Michelle Davis-Donovan purchases a life insurance policy for her husband Michael Donovan from Vitality Insurance.

The characters are Michelle Davis-Donovan, Michael Donovan, and Vitality Insurance.  The event bringing them together is the purchase of what becomes the subject of the story that connects them, a life insurance policy, around which a narrative forms.

One of the recurring interactions in the narrative are the premium payments that Michelle sends to Vitality.  Another event, occurring later in the story, is Michael’s unexpected death, which triggers both the end of the premium payments and the beginning of the processing of the insurance claim, eventually resulting in a payment made to Michelle by Vitality.

In data management terms, Michelle Davis-Donovan and Michael Donovan (Customers), the life insurance policy (Product), and Vitality Insurance (Vendor) are all master data, and the life insurance premium and claim payments are transaction data.


It may be tempting to think of the similar stories in our databases as non-fiction, as a historical account describing real-world people and events.  After all, it’s probably safe to assume that Vitality Insurance had verified that Michelle had, in fact, paid the premiums on the life insurance policy, as well as verified that Michael was, in fact, dead, before cutting a check for the claim.

But even history is a convenient fiction, which is open to revision based on the presentation of newly discovered “facts.”

Let’s imagine that Michelle starts a new chapter in her life’s story by changing her given name to Clarissa and then marrying Richard Dalloway.  Mrs. Dalloway then purchases a life insurance policy for her husband from Vitality Insurance.

After a few years of bank verified premium payments made by Clarissa to Vitality, Richard unexpectedly dies.


How is this reality described by the data managed by Vitality Insurance?  Is Clarissa Dalloway the same real-world person as Michelle Davis-Donovan?  Is Michelle, if that’s even her real name, killing her husbands to collect on their life insurance policies?

No doubt there are characters, subjects, events, and interactions like these to be found in the stories your data is telling you.

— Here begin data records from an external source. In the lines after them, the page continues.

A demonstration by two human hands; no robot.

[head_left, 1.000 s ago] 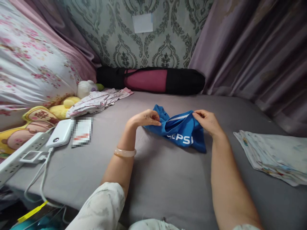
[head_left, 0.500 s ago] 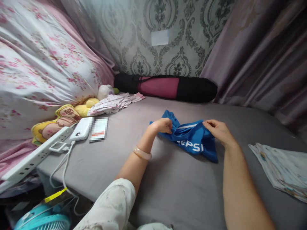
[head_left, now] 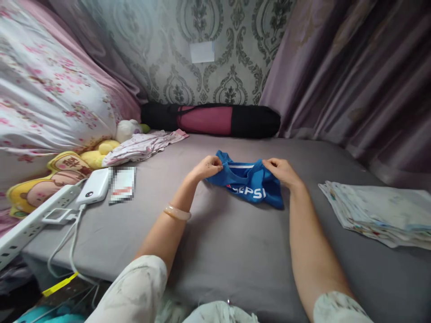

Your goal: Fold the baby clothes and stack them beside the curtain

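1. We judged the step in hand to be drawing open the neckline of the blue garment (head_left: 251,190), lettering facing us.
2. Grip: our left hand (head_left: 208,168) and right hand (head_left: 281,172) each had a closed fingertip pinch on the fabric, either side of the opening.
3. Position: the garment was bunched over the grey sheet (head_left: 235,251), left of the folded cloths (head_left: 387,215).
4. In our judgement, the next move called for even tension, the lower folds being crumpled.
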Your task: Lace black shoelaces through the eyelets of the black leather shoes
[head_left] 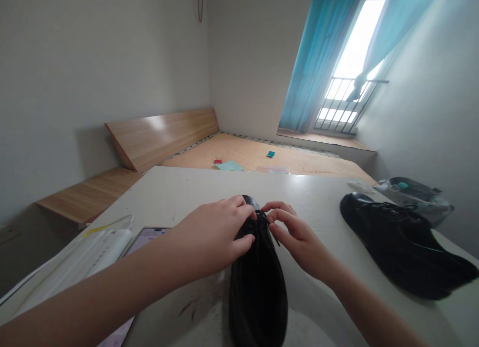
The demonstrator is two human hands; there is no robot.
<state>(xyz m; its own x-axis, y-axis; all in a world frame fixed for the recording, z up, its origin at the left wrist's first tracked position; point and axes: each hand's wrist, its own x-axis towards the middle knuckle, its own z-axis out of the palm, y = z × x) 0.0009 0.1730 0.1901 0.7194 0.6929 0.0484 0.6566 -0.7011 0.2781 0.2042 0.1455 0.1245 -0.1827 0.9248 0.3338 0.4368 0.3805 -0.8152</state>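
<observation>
- Both your hands are at the near shoe (258, 307), fingertips in at its black laces (258, 232).
- Left hand (224, 232): comes over the near shoe's left side, fingers bent over the lacing, thumb just below them. Can't tell if a lace is pinched.
- Right hand (295, 232): at the near shoe's right side, fingers curled, index and thumb tips by the laces. Can't confirm a firm grip; the fingertips blend into the black.
- Near shoe is black, upright on the bench (314, 197), between your forearms, toe pointing away from you, opening toward you. One loose lace end hangs off its right side, under your right fingers.
- Second shoe (396, 247): black, laced, upright, right of the near shoe and well apart from it, toe angled away and toward it.
- Phone (147, 234): left of the near shoe, screen lit, partly under your left forearm.
- White object (108, 249) with clear plastic: left of the near shoe, beyond the phone. Can't tell what it is.
- Small clear packet (359, 187): past the near shoe, to its right, near the second shoe's toe.
- Bed (310, 162): beyond the near shoe's toe, past the bench's far edge; pale green cloth (229, 166) and blue-green item (271, 154) lie on it.
</observation>
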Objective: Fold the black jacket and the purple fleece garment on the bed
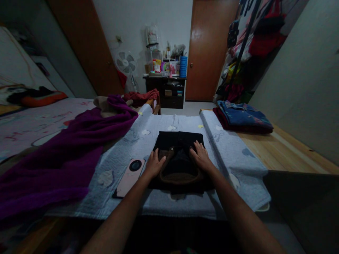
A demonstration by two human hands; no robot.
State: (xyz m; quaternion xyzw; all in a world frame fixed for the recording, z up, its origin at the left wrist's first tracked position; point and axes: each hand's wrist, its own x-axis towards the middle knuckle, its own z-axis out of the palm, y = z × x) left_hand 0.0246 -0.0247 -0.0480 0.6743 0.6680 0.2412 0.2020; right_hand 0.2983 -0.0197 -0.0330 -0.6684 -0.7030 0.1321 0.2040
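Note:
A dark folded jacket [182, 165] with a brown collar lies flat on a pale blue patterned cloth [153, 208] in front of me. My left hand [155, 163] rests on its left side, fingers stretched out and thumb apart. On its right side lies my right hand [201, 157], also flat with spread fingers. Neither hand grips the fabric. Left of the jacket, close to my left forearm, is a pale pink phone [129, 180] with a large round black camera ring.
A purple cloth [79, 141] is heaped at the left. Folded denim clothing [243, 114] sits on a dark red piece on the wooden surface [286, 148] at right. Behind are a fan [126, 62], a dark cabinet [165, 95] and a brown door [209, 49].

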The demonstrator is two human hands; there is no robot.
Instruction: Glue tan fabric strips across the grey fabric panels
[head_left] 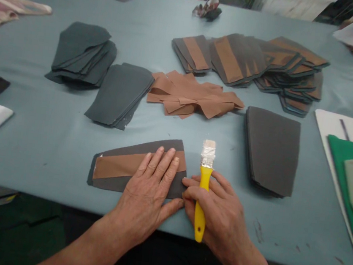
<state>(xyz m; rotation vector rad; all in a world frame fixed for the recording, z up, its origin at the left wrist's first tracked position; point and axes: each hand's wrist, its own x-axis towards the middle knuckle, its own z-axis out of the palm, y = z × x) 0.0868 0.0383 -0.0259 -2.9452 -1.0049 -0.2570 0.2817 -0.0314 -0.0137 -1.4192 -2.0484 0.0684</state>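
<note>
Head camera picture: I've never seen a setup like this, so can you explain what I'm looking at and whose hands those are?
There is no machine here. This picture comes from a camera worn on a person's head, looking forward and down, so the two hands are that person's own. The left hand lies flat on a dark grey sheet with a tan strip across it. The right hand grips a flat brush with a yellow plastic handle, its pale bristles pointing away from the person. The surface is a long pale blue-grey table. On it lie stacks of dark grey pieces, a loose pile of tan pieces, and stacks of grey pieces with tan strips.
</note>
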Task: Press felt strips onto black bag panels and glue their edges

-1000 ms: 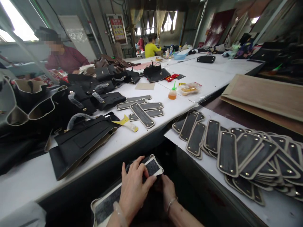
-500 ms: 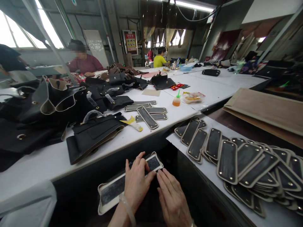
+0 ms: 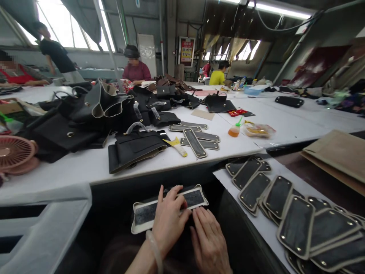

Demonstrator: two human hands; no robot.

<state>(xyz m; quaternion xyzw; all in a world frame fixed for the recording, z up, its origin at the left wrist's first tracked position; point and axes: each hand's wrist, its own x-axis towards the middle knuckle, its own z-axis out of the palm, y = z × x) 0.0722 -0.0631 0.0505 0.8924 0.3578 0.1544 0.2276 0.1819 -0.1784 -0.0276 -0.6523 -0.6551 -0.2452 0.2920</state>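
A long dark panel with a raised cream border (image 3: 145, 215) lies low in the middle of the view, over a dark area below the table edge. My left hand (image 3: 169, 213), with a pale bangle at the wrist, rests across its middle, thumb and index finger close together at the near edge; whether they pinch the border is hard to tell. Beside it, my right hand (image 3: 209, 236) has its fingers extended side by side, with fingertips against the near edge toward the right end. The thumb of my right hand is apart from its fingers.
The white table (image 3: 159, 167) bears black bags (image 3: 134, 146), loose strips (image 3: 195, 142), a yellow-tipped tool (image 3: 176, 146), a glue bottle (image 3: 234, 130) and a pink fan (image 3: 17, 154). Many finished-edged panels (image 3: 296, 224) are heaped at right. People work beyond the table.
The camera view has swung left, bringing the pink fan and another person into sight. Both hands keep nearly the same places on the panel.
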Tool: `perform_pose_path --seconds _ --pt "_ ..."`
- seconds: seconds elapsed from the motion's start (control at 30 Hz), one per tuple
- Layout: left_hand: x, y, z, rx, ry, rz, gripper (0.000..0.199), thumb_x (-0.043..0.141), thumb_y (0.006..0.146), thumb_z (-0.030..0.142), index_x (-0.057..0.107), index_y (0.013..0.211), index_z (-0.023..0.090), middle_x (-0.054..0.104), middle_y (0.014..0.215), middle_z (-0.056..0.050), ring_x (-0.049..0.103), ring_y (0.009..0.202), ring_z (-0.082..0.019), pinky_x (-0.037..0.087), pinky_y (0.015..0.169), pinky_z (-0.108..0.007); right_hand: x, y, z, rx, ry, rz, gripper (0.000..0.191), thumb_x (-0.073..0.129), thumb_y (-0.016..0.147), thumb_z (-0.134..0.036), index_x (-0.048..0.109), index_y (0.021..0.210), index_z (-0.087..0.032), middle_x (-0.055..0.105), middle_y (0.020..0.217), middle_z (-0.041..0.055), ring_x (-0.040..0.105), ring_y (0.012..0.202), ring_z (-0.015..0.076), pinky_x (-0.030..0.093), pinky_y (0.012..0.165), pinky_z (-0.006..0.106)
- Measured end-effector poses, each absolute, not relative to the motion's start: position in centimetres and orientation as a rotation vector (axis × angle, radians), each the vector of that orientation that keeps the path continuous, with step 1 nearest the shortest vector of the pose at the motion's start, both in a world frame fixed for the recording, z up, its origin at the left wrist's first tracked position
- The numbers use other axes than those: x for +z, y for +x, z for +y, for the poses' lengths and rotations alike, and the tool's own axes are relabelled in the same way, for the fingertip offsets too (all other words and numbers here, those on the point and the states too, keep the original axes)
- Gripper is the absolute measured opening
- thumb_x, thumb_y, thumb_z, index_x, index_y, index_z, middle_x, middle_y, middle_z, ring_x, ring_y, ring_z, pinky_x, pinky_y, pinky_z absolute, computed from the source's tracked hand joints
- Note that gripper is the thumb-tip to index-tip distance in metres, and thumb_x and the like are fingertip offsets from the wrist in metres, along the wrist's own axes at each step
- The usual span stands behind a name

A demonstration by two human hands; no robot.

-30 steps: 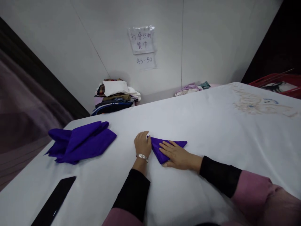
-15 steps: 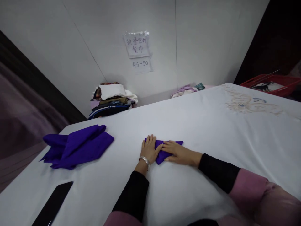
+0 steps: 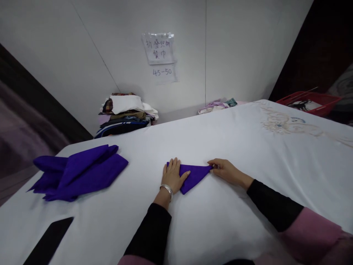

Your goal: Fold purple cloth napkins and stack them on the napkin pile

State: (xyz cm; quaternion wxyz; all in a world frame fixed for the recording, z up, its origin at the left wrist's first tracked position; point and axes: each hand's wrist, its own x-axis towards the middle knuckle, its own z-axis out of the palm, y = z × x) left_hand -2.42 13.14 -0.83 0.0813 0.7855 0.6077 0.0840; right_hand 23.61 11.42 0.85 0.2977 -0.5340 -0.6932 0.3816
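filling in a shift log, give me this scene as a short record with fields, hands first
left hand: laid flat on the left part of the folded purple cloth, bracelet on the wrist
right hand: fingers pinching that cloth's right corner
cloth shape: roughly triangular, point toward the person
second purple cloth: loosely bunched, to the left
black flat object: near left, partly out of frame
surface: white tablecloth
behind: clothes pile, handwritten sign on the wall
far right: red basket
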Motion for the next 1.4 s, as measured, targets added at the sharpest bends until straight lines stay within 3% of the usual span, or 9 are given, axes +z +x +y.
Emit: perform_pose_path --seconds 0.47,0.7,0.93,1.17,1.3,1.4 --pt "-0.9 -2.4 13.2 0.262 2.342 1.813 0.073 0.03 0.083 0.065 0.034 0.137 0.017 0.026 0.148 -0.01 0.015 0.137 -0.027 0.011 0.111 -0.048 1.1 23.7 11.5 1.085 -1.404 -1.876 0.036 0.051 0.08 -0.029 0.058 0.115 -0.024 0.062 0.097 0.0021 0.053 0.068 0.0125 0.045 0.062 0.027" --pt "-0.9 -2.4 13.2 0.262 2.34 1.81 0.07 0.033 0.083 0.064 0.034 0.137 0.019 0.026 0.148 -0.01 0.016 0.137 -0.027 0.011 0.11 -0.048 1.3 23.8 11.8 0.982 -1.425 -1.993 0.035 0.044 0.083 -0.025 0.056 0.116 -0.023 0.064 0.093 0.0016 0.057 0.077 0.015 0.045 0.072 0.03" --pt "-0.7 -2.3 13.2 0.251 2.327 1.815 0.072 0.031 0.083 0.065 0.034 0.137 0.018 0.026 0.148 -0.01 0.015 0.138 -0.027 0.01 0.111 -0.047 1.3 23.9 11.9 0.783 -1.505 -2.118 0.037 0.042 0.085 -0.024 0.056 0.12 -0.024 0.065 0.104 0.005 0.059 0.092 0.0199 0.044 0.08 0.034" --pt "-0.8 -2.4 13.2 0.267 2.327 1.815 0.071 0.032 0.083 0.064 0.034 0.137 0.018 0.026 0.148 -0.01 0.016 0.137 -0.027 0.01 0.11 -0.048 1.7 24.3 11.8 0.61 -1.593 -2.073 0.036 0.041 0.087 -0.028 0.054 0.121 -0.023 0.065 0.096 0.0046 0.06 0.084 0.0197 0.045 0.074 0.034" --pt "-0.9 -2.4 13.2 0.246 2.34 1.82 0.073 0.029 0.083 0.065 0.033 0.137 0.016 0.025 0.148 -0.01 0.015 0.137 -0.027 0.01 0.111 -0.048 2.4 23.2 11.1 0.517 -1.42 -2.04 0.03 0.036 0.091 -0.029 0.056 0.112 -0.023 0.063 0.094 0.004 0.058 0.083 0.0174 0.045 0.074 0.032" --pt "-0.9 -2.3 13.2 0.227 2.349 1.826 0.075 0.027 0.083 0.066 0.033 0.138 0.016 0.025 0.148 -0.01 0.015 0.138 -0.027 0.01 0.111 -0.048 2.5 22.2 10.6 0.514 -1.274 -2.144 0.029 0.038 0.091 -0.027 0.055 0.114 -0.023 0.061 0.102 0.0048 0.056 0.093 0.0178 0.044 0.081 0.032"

Is your data fact or fiction?  More specifically, is your data a fiction that you feel you have to believe in?


Once Upon a Time in the Data

Stephen Dedalus, the protagonist of A Portrait of the Artist as a Young Man, was James Joyce’s literary alter ego, some aspects of which accurately described him and his actual real-life experiences.  Does this make author and character literally equivalent?


Would data matching routines identify Stephen Dedalus and James Joyce as duplicate customers?

What about your data?  I do not mean the data you work with as a data professional, I mean your personal data.  How many companies view you as a customer?  How many companies have master and transaction data that is telling stories about you?

All of that data is your literary alter ego.  Is that data fact or fiction?  Are all of those stories about you true?

I am pretty sure that the companies believe so, but does every aspect of that data accurately describe you?  Do these stories tell the truth about your current postal addresses, e-mail addresses, and telephone numbers?  Do these stories tell the truth about your age, the number of times you have been married, or how many children you currently have?


I often wonder about my personal data that is roaming countless databases in countless companies, telling stories about how:

“Once upon a time in the data, and a very good time it was, there was some customer data entered, and this customer data that was entered, told the story of a nicens real-world person named Jimmy . . .”

The Future of Our Data’s Story

Data privacy and protection are increasingly prevalent topics of discussion, especially in relation to data moving into the cloud.  Earlier this year, I wrote a blog post that examined some of the impacts of the semantic web on the future of data management.

Lately I’ve been thinking about how these two trends could provide customers with greater control over their literary alter egos, giving them more control over their personal data—and the stories that it could tell.


Perhaps when this finally happens, our data’s story will become more fact than fiction.